• [Task directions]:
Every line of the material below needs to be written out exactly, please.

• [Dataset content]:
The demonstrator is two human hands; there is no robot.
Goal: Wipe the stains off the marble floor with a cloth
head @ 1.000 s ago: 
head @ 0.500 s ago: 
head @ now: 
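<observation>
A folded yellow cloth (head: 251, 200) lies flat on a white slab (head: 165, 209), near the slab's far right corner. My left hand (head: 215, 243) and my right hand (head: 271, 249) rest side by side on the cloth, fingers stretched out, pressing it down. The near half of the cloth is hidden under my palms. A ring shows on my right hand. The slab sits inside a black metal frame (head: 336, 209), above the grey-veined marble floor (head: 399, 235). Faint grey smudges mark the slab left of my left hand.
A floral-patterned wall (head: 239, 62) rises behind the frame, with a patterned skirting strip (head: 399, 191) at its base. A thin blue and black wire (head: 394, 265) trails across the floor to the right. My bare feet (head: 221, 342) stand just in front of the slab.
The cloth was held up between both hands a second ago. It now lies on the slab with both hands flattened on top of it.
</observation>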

• [Solution to this exercise]:
The demonstrator is two human hands; there is no robot.
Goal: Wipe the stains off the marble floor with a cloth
head @ 1.000 s ago: 
head @ 0.500 s ago: 
head @ now: 
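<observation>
A folded yellow cloth (head: 251, 200) lies flat on a white slab (head: 165, 209), near the slab's far right corner. My left hand (head: 215, 243) and my right hand (head: 271, 249) rest side by side on the cloth, fingers stretched out, pressing it down. The near half of the cloth is hidden under my palms. A ring shows on my right hand. The slab sits inside a black metal frame (head: 336, 209), above the grey-veined marble floor (head: 399, 235). Faint grey smudges mark the slab left of my left hand.
A floral-patterned wall (head: 239, 62) rises behind the frame, with a patterned skirting strip (head: 399, 191) at its base. A thin blue and black wire (head: 394, 265) trails across the floor to the right. My bare feet (head: 221, 342) stand just in front of the slab.
The cloth was held up between both hands a second ago. It now lies on the slab with both hands flattened on top of it.
</observation>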

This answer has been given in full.